**EXERCISE DIRECTIONS**
All that is needed is the listing, given back exactly.

**INFORMATION PROVIDED**

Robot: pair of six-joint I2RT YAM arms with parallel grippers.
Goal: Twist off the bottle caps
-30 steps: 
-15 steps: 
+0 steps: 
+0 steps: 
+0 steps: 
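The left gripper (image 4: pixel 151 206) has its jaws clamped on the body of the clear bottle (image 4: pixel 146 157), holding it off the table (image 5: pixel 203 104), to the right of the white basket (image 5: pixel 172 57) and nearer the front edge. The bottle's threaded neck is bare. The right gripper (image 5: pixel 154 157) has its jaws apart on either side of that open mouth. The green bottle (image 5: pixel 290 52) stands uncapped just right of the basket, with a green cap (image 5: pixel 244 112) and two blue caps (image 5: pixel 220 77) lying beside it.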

**TASK OUTPUT**
Robot: pair of six-joint I2RT YAM arms with parallel grippers.
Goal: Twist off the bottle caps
-30 steps: 
-15 steps: 
+0 steps: 
+0 steps: 
+0 steps: 
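The left gripper (image 4: pixel 151 206) has its jaws clamped on the body of the clear bottle (image 4: pixel 146 157), holding it off the table (image 5: pixel 203 104), to the right of the white basket (image 5: pixel 172 57) and nearer the front edge. The bottle's threaded neck is bare. The right gripper (image 5: pixel 154 157) has its jaws apart on either side of that open mouth. The green bottle (image 5: pixel 290 52) stands uncapped just right of the basket, with a green cap (image 5: pixel 244 112) and two blue caps (image 5: pixel 220 77) lying beside it.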

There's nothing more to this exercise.